*Task details*.
Examine the records below. Report how many of their lines contain the word "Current", with no other content.

[Entries taken from a collection]
○ ○ ○ ○

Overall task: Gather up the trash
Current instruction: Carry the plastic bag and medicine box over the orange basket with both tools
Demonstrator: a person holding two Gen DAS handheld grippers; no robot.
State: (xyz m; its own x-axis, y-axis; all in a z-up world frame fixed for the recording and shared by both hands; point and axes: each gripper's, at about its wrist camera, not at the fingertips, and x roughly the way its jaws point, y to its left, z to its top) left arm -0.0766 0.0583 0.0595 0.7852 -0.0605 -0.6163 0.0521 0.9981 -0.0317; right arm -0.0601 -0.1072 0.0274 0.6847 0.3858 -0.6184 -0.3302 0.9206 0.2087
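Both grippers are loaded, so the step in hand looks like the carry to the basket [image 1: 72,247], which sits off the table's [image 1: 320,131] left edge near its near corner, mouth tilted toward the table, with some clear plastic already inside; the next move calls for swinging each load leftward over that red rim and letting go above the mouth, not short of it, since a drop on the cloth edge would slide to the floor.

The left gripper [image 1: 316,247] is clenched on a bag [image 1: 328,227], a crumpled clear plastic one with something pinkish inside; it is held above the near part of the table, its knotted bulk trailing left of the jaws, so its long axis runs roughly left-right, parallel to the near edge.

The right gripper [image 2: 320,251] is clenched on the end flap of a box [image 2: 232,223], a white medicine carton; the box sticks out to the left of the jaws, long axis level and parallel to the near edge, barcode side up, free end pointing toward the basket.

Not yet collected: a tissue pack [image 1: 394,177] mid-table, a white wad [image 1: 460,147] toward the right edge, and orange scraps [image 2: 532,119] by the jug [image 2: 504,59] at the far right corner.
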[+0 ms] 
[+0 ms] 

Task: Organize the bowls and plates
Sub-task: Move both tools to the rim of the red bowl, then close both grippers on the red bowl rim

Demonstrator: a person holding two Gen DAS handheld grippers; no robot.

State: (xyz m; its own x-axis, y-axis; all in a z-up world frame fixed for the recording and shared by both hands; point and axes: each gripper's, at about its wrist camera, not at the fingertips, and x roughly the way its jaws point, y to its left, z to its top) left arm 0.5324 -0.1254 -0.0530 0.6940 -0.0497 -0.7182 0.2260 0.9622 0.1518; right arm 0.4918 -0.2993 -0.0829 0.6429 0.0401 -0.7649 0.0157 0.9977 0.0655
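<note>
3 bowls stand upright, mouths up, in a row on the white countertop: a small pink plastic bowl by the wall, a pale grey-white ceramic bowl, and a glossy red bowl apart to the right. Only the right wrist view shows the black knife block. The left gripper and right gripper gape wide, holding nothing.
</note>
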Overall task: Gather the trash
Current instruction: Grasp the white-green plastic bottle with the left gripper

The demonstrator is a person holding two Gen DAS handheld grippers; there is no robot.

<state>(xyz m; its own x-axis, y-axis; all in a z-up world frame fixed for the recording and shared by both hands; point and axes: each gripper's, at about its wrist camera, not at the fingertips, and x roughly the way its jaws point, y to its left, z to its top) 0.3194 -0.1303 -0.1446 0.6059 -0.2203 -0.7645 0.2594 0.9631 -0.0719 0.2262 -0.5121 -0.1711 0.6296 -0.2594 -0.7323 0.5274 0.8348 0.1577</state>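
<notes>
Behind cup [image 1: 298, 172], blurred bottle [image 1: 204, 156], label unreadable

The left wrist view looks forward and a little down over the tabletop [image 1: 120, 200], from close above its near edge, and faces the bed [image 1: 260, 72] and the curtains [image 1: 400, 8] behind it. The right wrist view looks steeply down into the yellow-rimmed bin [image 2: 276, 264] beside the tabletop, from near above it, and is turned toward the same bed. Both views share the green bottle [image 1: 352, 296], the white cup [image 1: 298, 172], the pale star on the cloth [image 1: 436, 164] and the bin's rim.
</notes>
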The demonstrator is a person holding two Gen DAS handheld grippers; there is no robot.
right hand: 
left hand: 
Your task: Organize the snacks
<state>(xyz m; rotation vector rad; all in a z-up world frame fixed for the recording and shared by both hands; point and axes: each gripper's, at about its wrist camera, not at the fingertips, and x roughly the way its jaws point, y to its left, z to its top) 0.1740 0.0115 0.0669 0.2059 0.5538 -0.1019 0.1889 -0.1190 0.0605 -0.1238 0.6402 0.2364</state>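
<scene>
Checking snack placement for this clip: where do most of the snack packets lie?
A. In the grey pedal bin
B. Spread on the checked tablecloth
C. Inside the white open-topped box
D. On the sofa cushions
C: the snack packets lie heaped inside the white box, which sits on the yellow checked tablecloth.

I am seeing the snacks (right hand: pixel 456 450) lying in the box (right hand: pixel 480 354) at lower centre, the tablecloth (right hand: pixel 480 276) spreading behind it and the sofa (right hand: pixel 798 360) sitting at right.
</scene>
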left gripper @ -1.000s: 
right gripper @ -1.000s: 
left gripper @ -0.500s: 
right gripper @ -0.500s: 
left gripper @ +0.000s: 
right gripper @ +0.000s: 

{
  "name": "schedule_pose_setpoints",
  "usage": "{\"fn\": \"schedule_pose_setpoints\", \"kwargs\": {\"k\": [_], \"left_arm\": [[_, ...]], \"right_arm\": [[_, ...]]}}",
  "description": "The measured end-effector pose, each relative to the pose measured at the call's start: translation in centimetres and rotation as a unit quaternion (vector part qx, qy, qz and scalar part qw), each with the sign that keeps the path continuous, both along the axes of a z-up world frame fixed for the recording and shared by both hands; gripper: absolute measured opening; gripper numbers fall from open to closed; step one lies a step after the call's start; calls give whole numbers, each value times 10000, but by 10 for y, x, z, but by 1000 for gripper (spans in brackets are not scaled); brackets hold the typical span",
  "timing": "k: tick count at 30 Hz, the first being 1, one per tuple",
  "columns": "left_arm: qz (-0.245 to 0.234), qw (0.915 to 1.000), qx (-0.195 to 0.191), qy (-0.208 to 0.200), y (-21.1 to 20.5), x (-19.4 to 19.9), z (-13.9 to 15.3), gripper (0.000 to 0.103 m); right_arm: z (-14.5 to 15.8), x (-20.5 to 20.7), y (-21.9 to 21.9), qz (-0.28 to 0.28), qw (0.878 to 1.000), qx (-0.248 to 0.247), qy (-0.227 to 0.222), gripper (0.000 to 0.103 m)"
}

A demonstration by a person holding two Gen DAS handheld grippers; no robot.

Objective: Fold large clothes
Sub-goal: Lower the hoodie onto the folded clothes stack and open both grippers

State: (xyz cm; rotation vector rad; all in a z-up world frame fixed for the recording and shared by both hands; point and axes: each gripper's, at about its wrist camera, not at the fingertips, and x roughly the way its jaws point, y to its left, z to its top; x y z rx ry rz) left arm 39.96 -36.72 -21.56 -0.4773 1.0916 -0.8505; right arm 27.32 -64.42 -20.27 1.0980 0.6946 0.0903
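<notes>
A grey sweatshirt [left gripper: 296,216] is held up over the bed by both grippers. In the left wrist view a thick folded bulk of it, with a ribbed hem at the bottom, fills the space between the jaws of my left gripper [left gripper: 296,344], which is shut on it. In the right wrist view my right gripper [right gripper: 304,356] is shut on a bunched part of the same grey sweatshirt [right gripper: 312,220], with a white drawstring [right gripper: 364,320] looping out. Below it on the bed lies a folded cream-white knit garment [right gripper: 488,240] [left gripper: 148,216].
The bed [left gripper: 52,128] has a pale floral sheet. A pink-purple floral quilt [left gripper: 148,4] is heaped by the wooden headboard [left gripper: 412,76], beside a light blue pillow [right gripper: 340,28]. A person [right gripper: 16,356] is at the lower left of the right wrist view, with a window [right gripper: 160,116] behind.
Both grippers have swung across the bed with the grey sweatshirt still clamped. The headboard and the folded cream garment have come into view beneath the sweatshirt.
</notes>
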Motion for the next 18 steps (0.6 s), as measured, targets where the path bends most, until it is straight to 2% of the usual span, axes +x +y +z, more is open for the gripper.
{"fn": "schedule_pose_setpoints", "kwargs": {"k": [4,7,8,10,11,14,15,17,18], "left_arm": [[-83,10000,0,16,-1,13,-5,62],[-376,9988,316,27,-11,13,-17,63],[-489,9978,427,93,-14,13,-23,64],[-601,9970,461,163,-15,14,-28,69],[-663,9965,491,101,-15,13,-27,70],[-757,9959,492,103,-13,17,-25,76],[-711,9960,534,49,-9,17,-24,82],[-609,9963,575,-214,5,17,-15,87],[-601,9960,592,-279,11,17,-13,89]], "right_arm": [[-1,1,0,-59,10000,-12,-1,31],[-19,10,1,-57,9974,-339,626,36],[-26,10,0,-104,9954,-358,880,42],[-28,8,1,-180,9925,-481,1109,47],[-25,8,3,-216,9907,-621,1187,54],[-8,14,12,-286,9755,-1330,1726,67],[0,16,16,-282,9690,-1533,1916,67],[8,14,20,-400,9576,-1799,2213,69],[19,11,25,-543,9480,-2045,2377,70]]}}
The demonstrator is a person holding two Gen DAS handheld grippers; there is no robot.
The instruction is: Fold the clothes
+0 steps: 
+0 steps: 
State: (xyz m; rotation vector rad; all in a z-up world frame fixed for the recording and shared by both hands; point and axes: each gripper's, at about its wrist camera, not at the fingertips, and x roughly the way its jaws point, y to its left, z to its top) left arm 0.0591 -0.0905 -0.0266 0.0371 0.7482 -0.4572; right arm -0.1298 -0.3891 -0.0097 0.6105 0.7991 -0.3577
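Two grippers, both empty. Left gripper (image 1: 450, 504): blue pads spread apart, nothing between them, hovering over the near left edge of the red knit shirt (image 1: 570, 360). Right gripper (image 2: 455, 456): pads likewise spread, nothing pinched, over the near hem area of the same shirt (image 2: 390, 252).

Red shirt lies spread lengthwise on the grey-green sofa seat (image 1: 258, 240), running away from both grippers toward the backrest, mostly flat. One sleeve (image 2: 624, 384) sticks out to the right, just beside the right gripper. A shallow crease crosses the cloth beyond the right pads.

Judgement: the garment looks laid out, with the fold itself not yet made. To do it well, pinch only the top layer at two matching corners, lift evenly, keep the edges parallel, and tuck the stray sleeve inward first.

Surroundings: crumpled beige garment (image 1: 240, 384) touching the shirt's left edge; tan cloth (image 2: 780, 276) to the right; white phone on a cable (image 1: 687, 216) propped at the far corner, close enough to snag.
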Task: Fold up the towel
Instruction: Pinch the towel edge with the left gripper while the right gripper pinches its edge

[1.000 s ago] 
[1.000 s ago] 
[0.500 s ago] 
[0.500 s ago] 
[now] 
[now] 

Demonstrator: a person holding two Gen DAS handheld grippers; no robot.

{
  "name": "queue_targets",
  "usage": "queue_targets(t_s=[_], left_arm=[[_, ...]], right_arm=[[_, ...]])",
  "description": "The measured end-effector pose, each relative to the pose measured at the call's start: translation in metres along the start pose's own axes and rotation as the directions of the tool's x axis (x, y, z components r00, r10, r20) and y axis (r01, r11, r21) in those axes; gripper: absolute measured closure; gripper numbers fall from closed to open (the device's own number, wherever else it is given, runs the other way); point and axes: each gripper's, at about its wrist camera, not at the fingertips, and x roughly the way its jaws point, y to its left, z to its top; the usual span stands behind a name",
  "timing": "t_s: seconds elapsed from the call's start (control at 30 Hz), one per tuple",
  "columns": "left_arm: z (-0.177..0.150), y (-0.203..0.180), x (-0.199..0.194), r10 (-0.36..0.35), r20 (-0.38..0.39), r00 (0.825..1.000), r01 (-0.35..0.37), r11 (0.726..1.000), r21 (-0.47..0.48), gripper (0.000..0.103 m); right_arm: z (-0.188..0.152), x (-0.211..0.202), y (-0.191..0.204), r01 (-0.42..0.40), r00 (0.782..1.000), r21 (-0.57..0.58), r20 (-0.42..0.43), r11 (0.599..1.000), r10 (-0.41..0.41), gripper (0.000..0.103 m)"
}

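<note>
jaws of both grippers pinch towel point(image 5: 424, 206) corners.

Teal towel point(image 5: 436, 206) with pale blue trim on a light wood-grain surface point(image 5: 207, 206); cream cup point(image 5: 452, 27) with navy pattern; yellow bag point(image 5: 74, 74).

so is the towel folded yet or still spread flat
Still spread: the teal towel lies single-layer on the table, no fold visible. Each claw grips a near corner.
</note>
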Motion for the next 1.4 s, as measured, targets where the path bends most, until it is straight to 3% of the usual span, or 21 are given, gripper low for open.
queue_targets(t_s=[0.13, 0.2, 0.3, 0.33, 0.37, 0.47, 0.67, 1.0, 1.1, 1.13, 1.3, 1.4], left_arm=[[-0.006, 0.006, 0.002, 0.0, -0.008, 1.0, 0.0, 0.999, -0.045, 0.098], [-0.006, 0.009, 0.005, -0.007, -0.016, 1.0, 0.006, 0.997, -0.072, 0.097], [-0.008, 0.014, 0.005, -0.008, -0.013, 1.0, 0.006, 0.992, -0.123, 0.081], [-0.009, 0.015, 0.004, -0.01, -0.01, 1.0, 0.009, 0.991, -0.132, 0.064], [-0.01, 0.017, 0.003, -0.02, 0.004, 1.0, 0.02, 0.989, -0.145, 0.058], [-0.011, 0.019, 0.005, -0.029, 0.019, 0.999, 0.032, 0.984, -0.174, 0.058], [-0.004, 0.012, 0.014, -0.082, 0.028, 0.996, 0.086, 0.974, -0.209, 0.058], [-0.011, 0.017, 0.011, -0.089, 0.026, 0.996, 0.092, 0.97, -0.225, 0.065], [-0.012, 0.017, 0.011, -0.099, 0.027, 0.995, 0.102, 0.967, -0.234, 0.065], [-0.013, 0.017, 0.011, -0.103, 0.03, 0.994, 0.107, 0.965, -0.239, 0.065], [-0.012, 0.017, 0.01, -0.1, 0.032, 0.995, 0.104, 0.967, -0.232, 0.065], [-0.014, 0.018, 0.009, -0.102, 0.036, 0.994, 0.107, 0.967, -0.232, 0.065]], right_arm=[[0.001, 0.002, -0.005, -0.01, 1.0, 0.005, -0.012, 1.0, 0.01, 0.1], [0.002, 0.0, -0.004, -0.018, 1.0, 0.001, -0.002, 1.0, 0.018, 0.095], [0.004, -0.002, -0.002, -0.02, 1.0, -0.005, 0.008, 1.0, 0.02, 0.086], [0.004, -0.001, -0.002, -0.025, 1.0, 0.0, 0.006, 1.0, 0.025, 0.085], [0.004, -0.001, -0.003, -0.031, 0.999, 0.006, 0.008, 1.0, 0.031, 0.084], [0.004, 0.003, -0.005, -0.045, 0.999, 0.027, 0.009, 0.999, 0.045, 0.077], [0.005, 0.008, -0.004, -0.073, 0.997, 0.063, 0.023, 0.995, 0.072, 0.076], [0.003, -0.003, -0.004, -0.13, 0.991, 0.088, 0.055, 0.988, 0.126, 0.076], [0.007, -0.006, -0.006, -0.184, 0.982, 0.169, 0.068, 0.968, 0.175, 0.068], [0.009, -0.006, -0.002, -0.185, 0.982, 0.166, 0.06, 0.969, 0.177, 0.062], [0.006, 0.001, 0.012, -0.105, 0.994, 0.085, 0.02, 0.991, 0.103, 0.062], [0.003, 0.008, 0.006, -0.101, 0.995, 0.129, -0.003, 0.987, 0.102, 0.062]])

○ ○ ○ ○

*Response*.
2